• [WHAT NEEDS TO BE DONE]:
Repeat the entries exactly as they are written.

• [Entries taken from a collection]:
=== Begin Enclosure ===
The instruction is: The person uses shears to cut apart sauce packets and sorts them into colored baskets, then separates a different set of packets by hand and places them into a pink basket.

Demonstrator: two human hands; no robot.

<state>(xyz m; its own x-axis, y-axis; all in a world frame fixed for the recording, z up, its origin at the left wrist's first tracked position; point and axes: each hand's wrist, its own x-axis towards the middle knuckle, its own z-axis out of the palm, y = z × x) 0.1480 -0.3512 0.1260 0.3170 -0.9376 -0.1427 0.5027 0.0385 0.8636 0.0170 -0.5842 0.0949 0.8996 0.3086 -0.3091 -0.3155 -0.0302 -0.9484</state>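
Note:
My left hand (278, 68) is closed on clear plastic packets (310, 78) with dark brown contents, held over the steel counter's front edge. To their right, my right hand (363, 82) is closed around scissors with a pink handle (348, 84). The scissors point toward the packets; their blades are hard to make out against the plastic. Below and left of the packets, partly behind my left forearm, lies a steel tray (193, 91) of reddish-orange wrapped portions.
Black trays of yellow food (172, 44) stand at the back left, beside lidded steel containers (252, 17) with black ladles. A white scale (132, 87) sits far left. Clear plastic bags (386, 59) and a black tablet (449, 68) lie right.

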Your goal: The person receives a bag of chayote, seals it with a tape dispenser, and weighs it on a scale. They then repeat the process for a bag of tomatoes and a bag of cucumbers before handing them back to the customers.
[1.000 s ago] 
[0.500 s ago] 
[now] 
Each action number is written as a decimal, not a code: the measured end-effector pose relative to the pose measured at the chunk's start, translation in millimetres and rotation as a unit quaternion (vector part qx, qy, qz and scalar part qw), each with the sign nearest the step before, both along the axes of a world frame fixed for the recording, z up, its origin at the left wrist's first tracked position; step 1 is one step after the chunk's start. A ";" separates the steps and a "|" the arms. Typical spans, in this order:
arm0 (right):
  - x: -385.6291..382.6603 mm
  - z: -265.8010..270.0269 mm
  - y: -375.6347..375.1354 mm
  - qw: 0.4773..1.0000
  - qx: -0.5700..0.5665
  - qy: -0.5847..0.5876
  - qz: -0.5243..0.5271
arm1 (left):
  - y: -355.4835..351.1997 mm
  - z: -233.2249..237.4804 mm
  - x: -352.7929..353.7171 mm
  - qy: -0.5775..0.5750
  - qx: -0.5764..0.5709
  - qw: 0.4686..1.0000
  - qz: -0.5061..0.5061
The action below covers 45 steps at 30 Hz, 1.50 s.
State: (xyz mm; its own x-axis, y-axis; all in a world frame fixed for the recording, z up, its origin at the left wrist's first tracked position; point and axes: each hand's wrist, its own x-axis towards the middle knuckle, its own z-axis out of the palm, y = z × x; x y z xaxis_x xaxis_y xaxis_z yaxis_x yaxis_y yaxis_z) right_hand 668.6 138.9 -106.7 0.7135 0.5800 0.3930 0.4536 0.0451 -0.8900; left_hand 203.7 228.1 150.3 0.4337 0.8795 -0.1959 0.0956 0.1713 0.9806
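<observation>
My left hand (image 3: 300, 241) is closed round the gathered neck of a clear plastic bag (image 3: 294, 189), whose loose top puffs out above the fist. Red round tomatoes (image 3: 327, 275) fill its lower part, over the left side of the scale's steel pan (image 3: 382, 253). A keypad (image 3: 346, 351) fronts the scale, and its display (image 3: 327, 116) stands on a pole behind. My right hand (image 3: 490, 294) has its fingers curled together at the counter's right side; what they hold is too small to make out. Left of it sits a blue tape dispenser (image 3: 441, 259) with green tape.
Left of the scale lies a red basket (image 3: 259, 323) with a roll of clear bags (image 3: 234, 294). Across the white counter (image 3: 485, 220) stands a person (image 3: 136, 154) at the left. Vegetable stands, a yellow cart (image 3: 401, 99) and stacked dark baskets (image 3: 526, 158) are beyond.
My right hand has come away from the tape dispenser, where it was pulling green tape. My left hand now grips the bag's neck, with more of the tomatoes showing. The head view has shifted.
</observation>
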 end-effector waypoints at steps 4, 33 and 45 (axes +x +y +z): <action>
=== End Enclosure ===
• [ANSWER TO THIS EXERCISE]:
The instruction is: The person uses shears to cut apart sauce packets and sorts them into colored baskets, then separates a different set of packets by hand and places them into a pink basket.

Demonstrator: two human hands; no robot.

<state>(xyz m; its own x-axis, y-axis; all in a world frame fixed for the recording, z up, its origin at the left wrist's first tracked position; point and axes: each hand's wrist, its own x-axis towards the middle knuckle, its own z-axis out of the palm, y = z × x) 0.1480 -0.3512 0.1260 0.3170 -0.9376 -0.1427 0.5027 0.0385 0.8636 0.0170 -0.5842 0.0949 0.8996 0.3086 -0.3091 -0.3155 -0.0302 -0.9484</state>
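Note:
My left hand (278, 68) is closed on clear plastic packets (310, 78) with dark brown contents, held over the steel counter's front edge. To their right, my right hand (363, 82) is closed around scissors with a pink handle (348, 84). The scissors point toward the packets; their blades are hard to make out against the plastic. Below and left of the packets, partly behind my left forearm, lies a steel tray (193, 91) of reddish-orange wrapped portions.
Black trays of yellow food (172, 44) stand at the back left, beside lidded steel containers (252, 17) with black ladles. A white scale (132, 87) sits far left. Clear plastic bags (386, 59) and a black tablet (449, 68) lie right.
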
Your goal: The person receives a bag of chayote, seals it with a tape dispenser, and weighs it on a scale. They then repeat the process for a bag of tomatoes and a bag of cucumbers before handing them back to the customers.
[1.000 s ago] 
[0.500 s ago] 
[now] 
Each action number is written as a decimal, not a code: the measured end-effector pose relative to the pose measured at the chunk's start, translation in millimetres and rotation as a unit quaternion (vector part qx, qy, qz and scalar part qw), each with the sign nearest the step before, both along the axes of a world frame fixed for the recording, z up, its origin at the left wrist's first tracked position; step 1 is one step after the chunk's start. A ";" separates the steps and a "|" the arms. Typical spans, in this order:
arm0 (right):
  - x: -385.6291..382.6603 mm
  - z: -265.8010..270.0269 mm
  - y: -375.6347..375.1354 mm
  - qw: 0.4773..1.0000
  - qx: -0.5700..0.5665
  - qy: -0.5847..0.5876
  - qz: -0.5243..0.5271
arm1 (left):
  - y: -355.4835..351.1997 mm
  - z: -233.2249..237.4804 mm
  - x: -352.7929..353.7171 mm
  - qy: -0.5775..0.5750
  - qx: -0.5764..0.5709
  - qw: 0.4686..1.0000
  - qz: -0.5061..0.5061
The action below covers 45 steps at 30 Hz, 1.50 s.
State: (xyz mm; its own x-axis, y-axis; all in a world frame fixed for the recording, z up, its origin at the left wrist's first tracked position; point and axes: each hand's wrist, its own x-axis towards the middle knuckle, its own z-axis out of the palm, y = z × x; x y z xaxis_x xaxis_y xaxis_z yaxis_x yaxis_y yaxis_z) right_hand 668.6 138.9 -106.7 0.7135 0.5800 0.3930 0.4536 0.0451 -0.8900; left_hand 203.7 228.1 150.3 0.4337 0.8795 -0.1959 0.0956 0.1713 0.9806
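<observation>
My left hand (image 3: 300, 241) is closed round the gathered neck of a clear plastic bag (image 3: 294, 189), whose loose top puffs out above the fist. Red round tomatoes (image 3: 327, 275) fill its lower part, over the left side of the scale's steel pan (image 3: 382, 253). A keypad (image 3: 346, 351) fronts the scale, and its display (image 3: 327, 116) stands on a pole behind. My right hand (image 3: 490, 294) has its fingers curled together at the counter's right side; what they hold is too small to make out. Left of it sits a blue tape dispenser (image 3: 441, 259) with green tape.
Left of the scale lies a red basket (image 3: 259, 323) with a roll of clear bags (image 3: 234, 294). Across the white counter (image 3: 485, 220) stands a person (image 3: 136, 154) at the left. Vegetable stands, a yellow cart (image 3: 401, 99) and stacked dark baskets (image 3: 526, 158) are beyond.
My right hand has come away from the tape dispenser, where it was pulling green tape. My left hand now grips the bag's neck, with more of the tomatoes showing. The head view has shifted.
</observation>
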 end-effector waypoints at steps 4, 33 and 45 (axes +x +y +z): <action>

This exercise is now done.